Seven years ago, the Moreens moved to Naperville and began attending
Faith Covenant, where they had attended previously. When she couldn't
find an active adoption support group in her area, Moreen advertised and
discovered a viable interest. Along with her
leadership at Faith's group, Moreen conducts workshops and occasionally
speaks about adoption to large groups. She also edits a Christian
adoption publication (available online at
www.adoptionblessingsnewsletter.com) and hosts an online support group
called Adoptees Christian Fellowship on Yahoo Clubs. The Internet group
has a membership of 130 from throughout the world and information
includes devotionals, testimonies and other resources.
"I find that the persons who attend the group most often are challenged
in their emotions with issues of adoption," Moreen said. "They are then
very open to spiritual matters and hearing testimonies of God's
leading/healing in the lives of Christians in the group.

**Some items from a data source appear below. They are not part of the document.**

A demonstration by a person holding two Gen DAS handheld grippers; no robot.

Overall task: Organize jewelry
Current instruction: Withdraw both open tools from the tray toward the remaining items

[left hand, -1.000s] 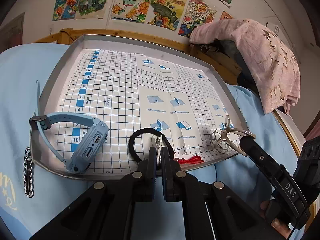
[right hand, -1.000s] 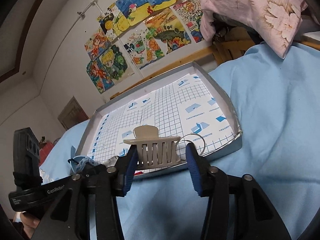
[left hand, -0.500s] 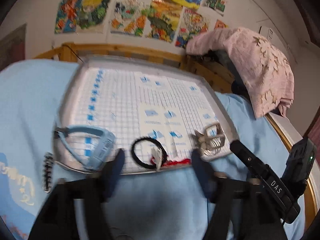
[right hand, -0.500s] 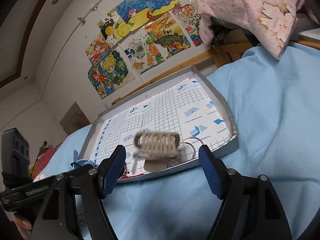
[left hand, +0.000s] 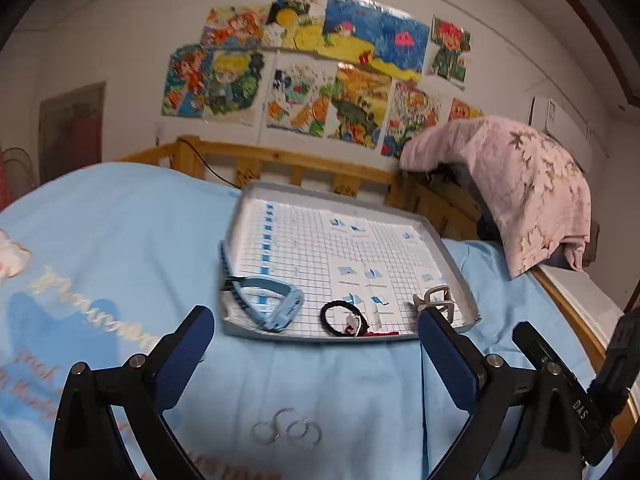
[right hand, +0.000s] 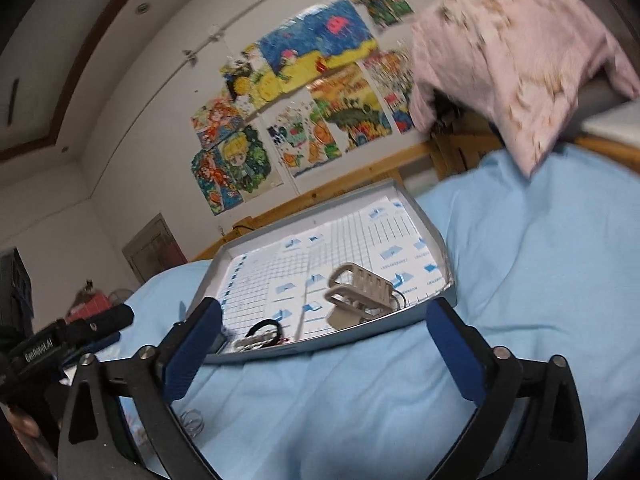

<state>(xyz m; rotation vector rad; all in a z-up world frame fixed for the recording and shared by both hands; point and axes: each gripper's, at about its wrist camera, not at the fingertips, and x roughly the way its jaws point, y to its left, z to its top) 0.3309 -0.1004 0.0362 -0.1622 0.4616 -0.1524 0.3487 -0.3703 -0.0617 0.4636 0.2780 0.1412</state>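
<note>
1. Blue bedding (left hand: 120,240) carried a grey tray (left hand: 460,276) below bright wall drawings (left hand: 316,76).
2. Inside the tray lay a blue watch (left hand: 276,310), a black bracelet (left hand: 340,316) and a beige hair claw (right hand: 360,292).
3. Loose silver rings (left hand: 288,430) sat on the bedding.
4. Both the left gripper (left hand: 316,356) and the right gripper (right hand: 320,344) were spread wide, holding nothing.

Blue bed (left hand: 120,240) carries tray (left hand: 460,276), rings (left hand: 288,430).

Legible markings:
- "DAS": white letters on the black handle of the right gripper (left hand: 581,414), at the lower right edge of the left wrist view.
- "GenRobot.AI": white letters on the black handle of the left gripper (right hand: 39,349), at the left edge of the right wrist view.
- Gridded tray liner (left hand: 304,256): printed captions and scale figures (too small and blurred to read).
</note>
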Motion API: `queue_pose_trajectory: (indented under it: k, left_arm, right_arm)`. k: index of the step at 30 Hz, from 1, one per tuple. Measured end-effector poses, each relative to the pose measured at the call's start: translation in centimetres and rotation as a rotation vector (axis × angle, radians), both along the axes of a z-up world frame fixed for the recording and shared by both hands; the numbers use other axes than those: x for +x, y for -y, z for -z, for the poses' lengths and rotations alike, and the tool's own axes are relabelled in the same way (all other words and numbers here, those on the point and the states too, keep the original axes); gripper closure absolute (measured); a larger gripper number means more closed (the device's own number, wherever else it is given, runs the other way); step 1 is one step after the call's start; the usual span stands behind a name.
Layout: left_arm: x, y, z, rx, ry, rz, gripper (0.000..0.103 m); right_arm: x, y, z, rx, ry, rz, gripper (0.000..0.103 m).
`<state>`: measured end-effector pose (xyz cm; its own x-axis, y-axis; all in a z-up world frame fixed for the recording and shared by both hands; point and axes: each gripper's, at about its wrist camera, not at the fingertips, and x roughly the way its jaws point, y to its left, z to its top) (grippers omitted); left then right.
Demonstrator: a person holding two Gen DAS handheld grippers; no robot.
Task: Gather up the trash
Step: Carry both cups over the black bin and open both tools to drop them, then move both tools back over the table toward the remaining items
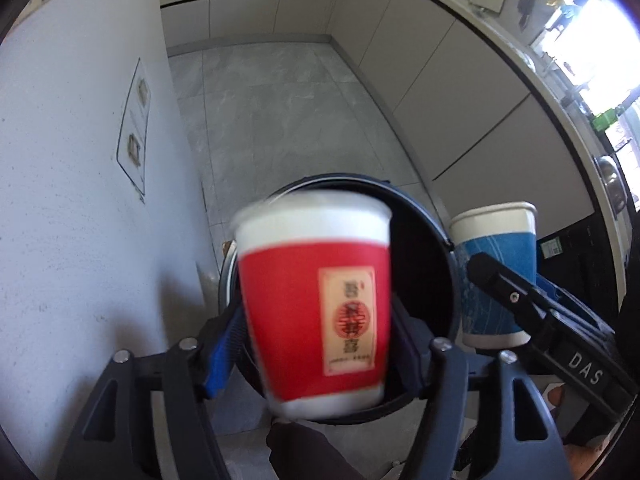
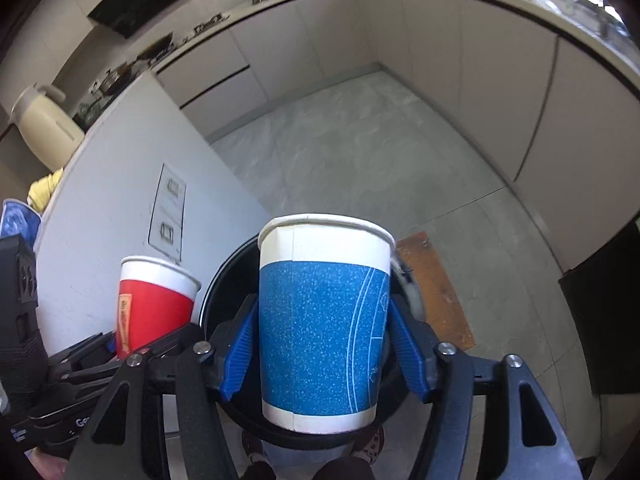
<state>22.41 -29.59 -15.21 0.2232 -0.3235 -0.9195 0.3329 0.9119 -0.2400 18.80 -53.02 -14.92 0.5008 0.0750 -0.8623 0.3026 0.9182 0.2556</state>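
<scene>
Red paper cup (image 1: 316,308), white at rim and base and bearing a cream label with printed characters, stands upright between the blue-padded fingers (image 1: 224,354) of the left gripper (image 1: 316,356); the cup is motion-blurred, and the pads appear to stand slightly clear of its sides, so the jaws read as parted with the cup between them rather than clamped on it. Directly beneath and behind the cup lies the round black trash bin (image 1: 420,248), its dark opening facing up. In the right wrist view, a blue speckled paper cup (image 2: 324,320), with white rim and base and thin white line drawing on one side, sits upright between the blue fingers (image 2: 240,356) of the right gripper (image 2: 324,356); a narrow gap shows on each side of the cup, so these jaws likewise stand apart around it without a visible grip. The same bin (image 2: 224,280) appears below this cup. The two cups are side by side, close over the bin mouth. Surroundings: grey tiled floor (image 2: 360,152), pale cabinet fronts (image 2: 440,60), a white panel (image 2: 100,208) carrying a framed label, and an orange-brown mat (image 2: 436,288) on the floor beside the bin.
</scene>
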Motion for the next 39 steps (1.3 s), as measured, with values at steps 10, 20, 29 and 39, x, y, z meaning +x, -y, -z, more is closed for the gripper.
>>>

Many who come
are searching for answers, for resolution, to come to terms with their
identity,
their brokenness. I find it fascinating that in the six years I have
been leading the group, how much freedom I have seen in our environment
for Christians to share. No one has ever objected.
"I believe the Christians in the group have done much to reach out and
build relationships with the other members," Moreen continued. "This
builds trust and I find the attendees who are unchurched and not
Christian are very open in our group to the gospel because of
relationships built in this adoption community and safe environment. We
have shared about God's unconditional love and forgiveness. We have also
shared in our group the Biblical adoptees and those separated from their
birth families in scripture - Moses, Esther, Joseph and Samuel. Many who
knew of these biblical figures did not connect their adoption stories
and find it fascinating that the Bible has so many who were touched by
adoption or being raised apart from their birth families. Many have told
me later that they looked up and read these biblical accounts."